MQSeries.net :: View topic - How to solve message retry delays impacting others

MQSeries.net

Tech Exchange

Education

Certifications

Library

Info Center

SupportPacs

FAQÂ Â

Usergroups

RSS Feed - WebSphere MQ Support

RSS Feed - Message Broker Support

MQSeries.net Forum Index » General IBM MQ Support » How to solve message retry delays impacting others

Goto page 1, 2 Next

How to solve message retry delays impacting others

« View previous topic :: View next topic »

Author

Message

zpat

Posted: Sun Sep 27, 2020 12:31 am Post subject: How to solve message retry delays impacting others

Jedi Council

Joined: 19 May 2001
Posts: 5866
Location: UK

If you have a channel from one QM to another (whether standard or cluster sender). it's possible to have a full queue at the destination cause the channel to enter message retry.

The default (before the DLQ is used) is 10 retries at 1 second intervals. Causing a 10 second delay before the message goes to the DLQ, this is then repeated for every message intended for the full queue.

It seems that during this retry period - nothing else will use the channel so that messages intended for other queues that are not full - are also delayed behind the ones in retry.

For high volume, low latency message based applications this is a very serious issue as having thousands of messages with 10 second retries essentially blocks the channel for long periods, even for the apps whose queues have plenty of space.

I can't see an obvious solution other than turning off message retries entirely but am interested in what other people do to avoid this issue.
_________________
Well, I don't think there is any question about it. It can only be attributable to human error. This sort of thing has cropped up before, and it has always been due to human error.

bruce2359

Posted: Sun Sep 27, 2020 4:12 am Post subject:

Poobah

Joined: 05 Jan 2008
Posts: 9475
Location: US: west coast, almost. Otherwise, enroute.

Yes, turn off retries.

One option: Let the messages destined for the full queue go directly to the DLQ, and let the dead-letter queue handler deal with them out-of-band.

Another option: To handle (avert) queue full conditions: Enable and monitor depth events. When queue depth reaches 80%, increase (alter) maxdepth by 25%.

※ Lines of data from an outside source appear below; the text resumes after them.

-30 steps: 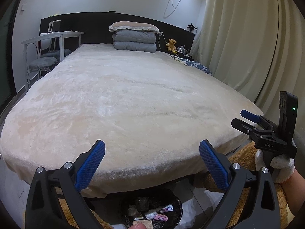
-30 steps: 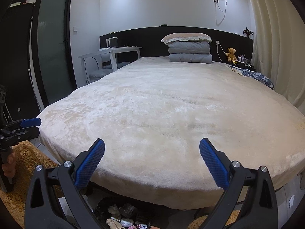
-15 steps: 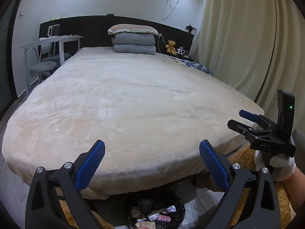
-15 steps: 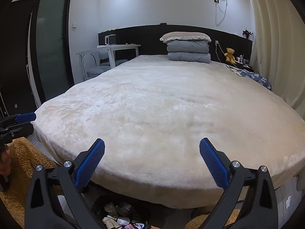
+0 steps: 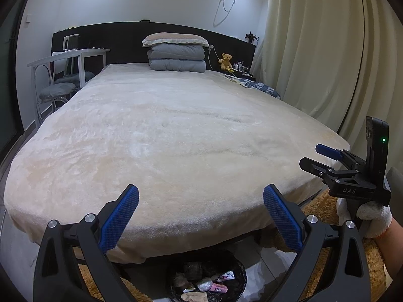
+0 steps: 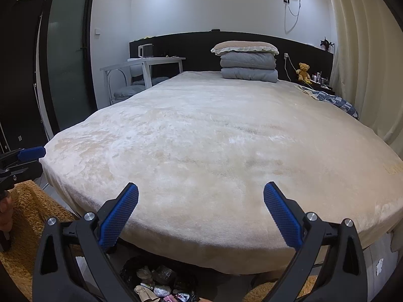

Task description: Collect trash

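A black-lined trash bin (image 5: 209, 280) holding several wrappers and crumpled scraps stands on the floor at the foot of the bed, below both grippers; it shows again in the right wrist view (image 6: 161, 280). My left gripper (image 5: 201, 202) is open over the bed's near edge, nothing between its blue pads. My right gripper (image 6: 201, 201) is likewise open and empty. The right gripper (image 5: 327, 156) appears at the right of the left wrist view, held by a white-gloved hand (image 5: 365, 212). The left gripper's blue fingertip (image 6: 31, 153) shows at the left edge of the right wrist view.
A wide bed with a cream plush cover (image 5: 176, 136) fills both views. Folded grey bedding and a pillow (image 5: 177, 54) sit at the headboard, a teddy bear (image 5: 226, 60) beside them. White table and chairs (image 5: 68, 70) stand left, curtains (image 5: 314, 63) right, brown shaggy rugs (image 6: 27, 216) on the floor.
Both grippers have risen and tilted slightly, so the bed sits lower in view and more of the trash bin shows. Both stay open and empty.
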A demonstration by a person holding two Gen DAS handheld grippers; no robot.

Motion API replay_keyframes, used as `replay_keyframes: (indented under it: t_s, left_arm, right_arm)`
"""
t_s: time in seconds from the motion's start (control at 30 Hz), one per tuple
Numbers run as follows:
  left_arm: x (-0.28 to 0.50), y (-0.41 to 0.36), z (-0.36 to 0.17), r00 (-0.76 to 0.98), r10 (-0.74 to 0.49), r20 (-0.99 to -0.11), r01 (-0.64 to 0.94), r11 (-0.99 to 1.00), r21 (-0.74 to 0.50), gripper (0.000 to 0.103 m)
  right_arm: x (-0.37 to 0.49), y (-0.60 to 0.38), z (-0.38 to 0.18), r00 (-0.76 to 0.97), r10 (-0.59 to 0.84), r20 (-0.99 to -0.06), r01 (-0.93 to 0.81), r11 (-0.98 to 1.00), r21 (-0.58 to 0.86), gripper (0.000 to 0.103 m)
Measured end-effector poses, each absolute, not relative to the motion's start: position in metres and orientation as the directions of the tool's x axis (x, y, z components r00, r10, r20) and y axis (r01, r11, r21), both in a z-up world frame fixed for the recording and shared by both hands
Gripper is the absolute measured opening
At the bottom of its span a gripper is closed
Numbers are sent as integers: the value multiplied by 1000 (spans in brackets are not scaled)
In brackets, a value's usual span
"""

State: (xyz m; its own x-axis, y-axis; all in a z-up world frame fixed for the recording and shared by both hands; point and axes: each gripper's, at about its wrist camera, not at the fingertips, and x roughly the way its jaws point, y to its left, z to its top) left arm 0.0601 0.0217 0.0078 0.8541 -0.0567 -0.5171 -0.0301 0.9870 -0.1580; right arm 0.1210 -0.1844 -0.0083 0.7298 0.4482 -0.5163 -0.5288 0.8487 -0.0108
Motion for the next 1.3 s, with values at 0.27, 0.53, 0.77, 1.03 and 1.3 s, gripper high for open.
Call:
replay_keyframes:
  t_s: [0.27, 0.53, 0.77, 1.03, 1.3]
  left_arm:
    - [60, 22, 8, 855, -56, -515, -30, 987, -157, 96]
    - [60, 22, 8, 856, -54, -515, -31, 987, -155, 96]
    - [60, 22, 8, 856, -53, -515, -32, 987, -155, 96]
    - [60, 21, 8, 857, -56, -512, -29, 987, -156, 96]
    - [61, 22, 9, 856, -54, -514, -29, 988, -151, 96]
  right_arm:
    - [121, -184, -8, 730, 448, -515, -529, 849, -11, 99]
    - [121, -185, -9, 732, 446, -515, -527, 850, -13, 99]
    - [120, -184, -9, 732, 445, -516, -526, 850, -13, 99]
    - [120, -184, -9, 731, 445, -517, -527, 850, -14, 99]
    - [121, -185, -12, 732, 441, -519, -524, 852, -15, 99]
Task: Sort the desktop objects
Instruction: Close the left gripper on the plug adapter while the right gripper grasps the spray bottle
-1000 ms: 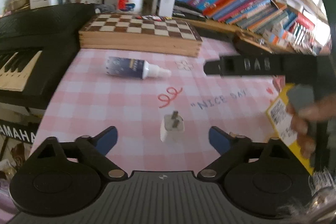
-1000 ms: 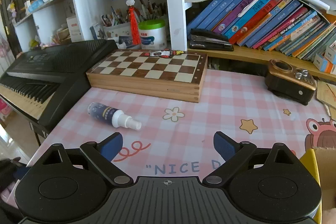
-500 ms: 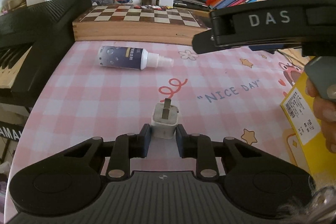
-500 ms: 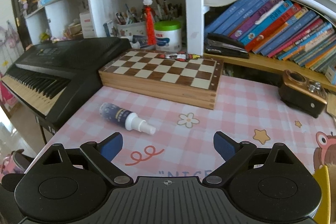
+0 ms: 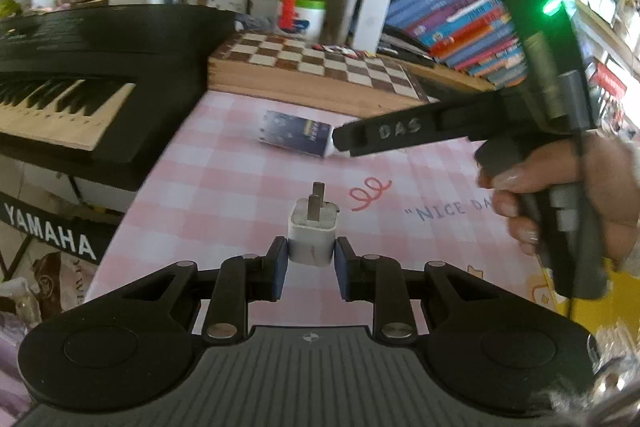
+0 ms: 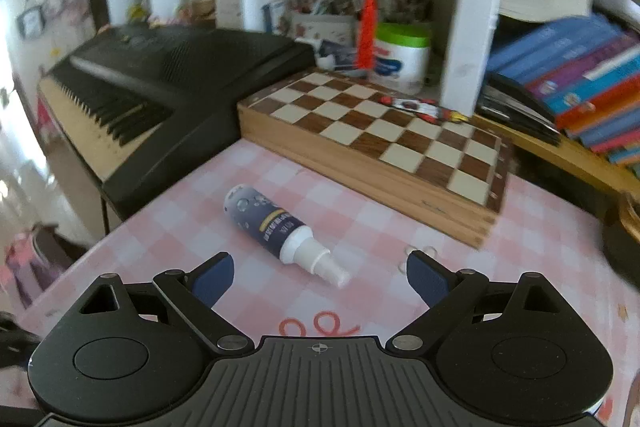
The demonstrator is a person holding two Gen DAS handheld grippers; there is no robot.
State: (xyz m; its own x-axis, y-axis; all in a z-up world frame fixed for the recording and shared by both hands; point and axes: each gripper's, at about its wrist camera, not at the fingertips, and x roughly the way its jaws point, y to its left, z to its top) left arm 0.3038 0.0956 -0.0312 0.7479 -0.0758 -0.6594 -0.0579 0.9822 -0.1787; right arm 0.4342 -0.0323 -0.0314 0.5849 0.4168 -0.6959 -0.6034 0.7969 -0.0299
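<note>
Left gripper (image 5: 308, 261) clamped on plug (image 5: 313, 234), ready for sorting; right gripper (image 6: 320, 277) spread wide above bottle (image 6: 276, 227), lining up.

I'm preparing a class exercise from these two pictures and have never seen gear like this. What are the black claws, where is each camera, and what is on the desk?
Each picture comes from a camera mounted on a hand-held two-finger gripper. The left gripper is closed on a white plug adapter. A person's hand holds the other tool. The right gripper is open, with a spray bottle lying just ahead on the pink checked tablecloth. Behind are a chessboard box and a keyboard.
</note>
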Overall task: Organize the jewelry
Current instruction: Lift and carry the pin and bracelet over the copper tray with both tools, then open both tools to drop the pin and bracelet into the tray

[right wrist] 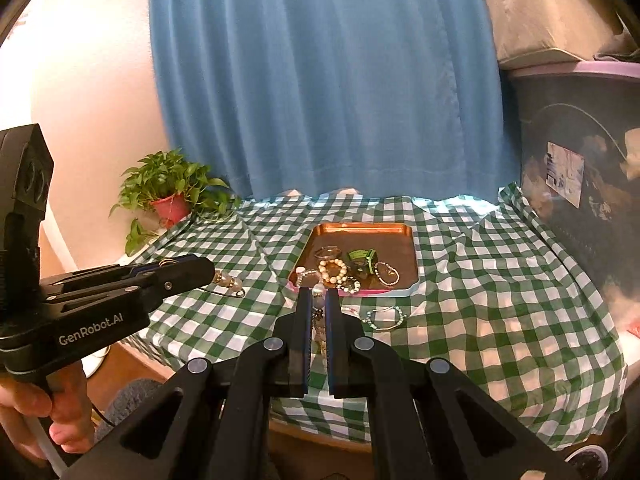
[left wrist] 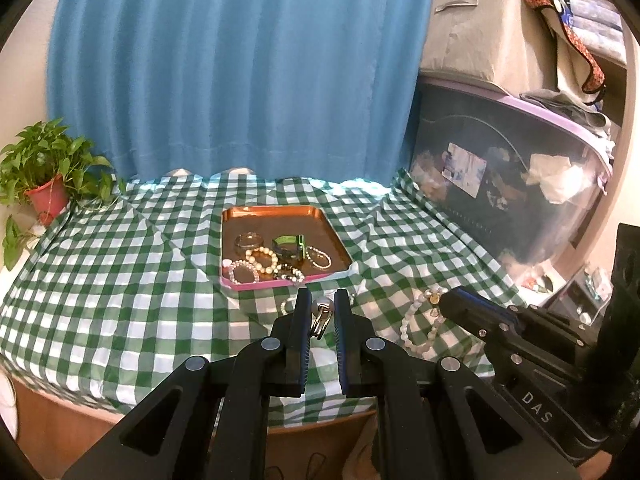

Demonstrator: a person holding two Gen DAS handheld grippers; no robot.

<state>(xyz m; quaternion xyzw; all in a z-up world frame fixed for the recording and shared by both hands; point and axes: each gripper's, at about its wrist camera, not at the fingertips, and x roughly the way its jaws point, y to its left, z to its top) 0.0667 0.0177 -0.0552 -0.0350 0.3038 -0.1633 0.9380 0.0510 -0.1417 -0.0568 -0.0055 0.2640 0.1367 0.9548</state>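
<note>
left gripper (left wrist: pixel 322 305) pinching a metal clasp (left wrist: pixel 319 322) with a silver bead on top. right gripper (right wrist: pixel 318 297) clamped on a beaded necklace (right wrist: pixel 319 332) hanging between its pads. just beyond, the copper tray (left wrist: pixel 276 212) holding bracelets (left wrist: pixel 262 259). another bracelet (right wrist: pixel 384 317) loose on the checked cloth (right wrist: pixel 500 280). potted plant (right wrist: pixel 170 192) far left, storage bin (left wrist: pixel 520 184) right, blue curtain (left wrist: pixel 240 60) behind.

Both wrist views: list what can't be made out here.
- Left wrist view: the metal clasp piece in the left gripper is mostly hidden by the fingers.
- Right wrist view: the pale beaded strand in the right gripper is largely hidden.
- Tray: jewelry overlaps, too small to count.
</note>
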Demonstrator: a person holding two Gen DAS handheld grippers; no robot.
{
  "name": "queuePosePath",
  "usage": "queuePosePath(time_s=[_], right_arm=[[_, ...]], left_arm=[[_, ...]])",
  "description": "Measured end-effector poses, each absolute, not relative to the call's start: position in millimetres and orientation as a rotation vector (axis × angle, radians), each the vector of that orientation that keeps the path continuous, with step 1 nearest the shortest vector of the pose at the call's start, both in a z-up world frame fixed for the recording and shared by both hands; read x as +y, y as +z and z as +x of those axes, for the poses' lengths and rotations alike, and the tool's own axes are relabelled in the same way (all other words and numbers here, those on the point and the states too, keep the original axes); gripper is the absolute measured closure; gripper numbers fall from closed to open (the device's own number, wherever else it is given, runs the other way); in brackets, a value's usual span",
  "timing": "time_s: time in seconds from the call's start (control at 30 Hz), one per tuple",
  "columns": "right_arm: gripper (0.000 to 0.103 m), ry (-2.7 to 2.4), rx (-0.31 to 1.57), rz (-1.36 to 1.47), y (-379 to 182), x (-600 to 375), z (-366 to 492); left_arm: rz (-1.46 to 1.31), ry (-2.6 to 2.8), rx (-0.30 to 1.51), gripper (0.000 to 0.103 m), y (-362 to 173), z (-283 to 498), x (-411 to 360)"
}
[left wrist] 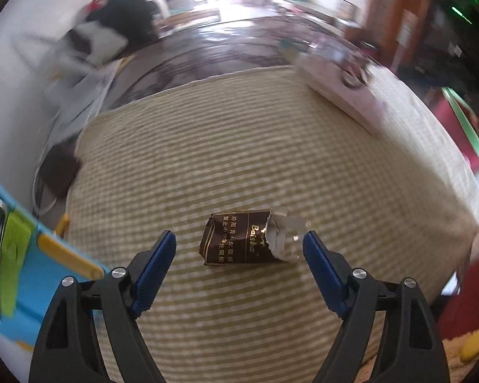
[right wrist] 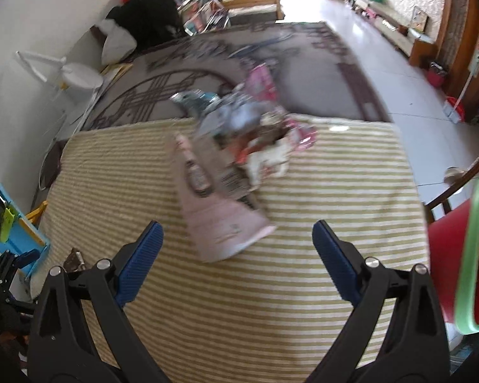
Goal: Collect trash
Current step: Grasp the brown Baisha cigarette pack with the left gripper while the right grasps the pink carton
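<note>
The left gripper (left wrist: 239,244) is wide open around a torn brown packet (left wrist: 249,242) lying on the striped mat (left wrist: 239,143); I think the next move is to squeeze it. The right gripper (right wrist: 238,234) is open and holds nothing, near a blurry trash pile (right wrist: 239,146); the red bin (right wrist: 456,255) is cut off.

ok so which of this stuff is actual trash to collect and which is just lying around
Part of the job:
- brown pack, crumpled and torn, on the striped mat between the left gripper's open jaws
- pink box
- wrapper pile
- red bin, likely for the trash

Lying about:
- blue toy
- white fan
- black bag
</note>
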State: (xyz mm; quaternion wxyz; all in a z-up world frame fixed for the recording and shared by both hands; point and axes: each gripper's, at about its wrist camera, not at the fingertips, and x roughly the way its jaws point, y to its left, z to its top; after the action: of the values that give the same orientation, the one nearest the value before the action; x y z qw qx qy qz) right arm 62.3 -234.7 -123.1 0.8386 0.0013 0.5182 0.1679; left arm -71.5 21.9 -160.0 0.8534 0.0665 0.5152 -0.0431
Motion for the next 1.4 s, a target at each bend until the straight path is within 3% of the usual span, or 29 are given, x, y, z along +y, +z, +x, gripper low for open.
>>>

If the underlying problem is insufficient number of concurrent consumers, here's an opportunity for TRIGTYPE(EVERY).
_________________
I like deadlines. I like to wave as they pass by.
ב''ה
Lex Orandi, Lex Credendi, Lex Vivendi. As we Worship, So we Believe, So we Live.

gbaddeley

Posted: Sun Sep 27, 2020 3:11 pm Post subject:

Jedi Knight

Joined: 25 Mar 2003
Posts: 2538
Location: Melbourne, Australia

Do everything possible to avoid having a queue full situation. Set the max depth to a very high value. Monitor the queue depth. Monitor the app that is supposed to be consuming the msgs.
_________________
Glenn

PeterPotkay

Posted: Sun Sep 27, 2020 5:26 pm Post subject:

Poobah

Joined: 15 May 2001
Posts: 7722

Turn off Message Retry. How many times does it actually accomplish its mission? Almost always the reason for the failed PUTs is not going to resolve itself in a few seconds, so why waste time retrying. Sure, once in a blue moon it will pull it off delivering messages that would have went to a dead letter queue. But its not worth the risk to impact other messages on a shared channel.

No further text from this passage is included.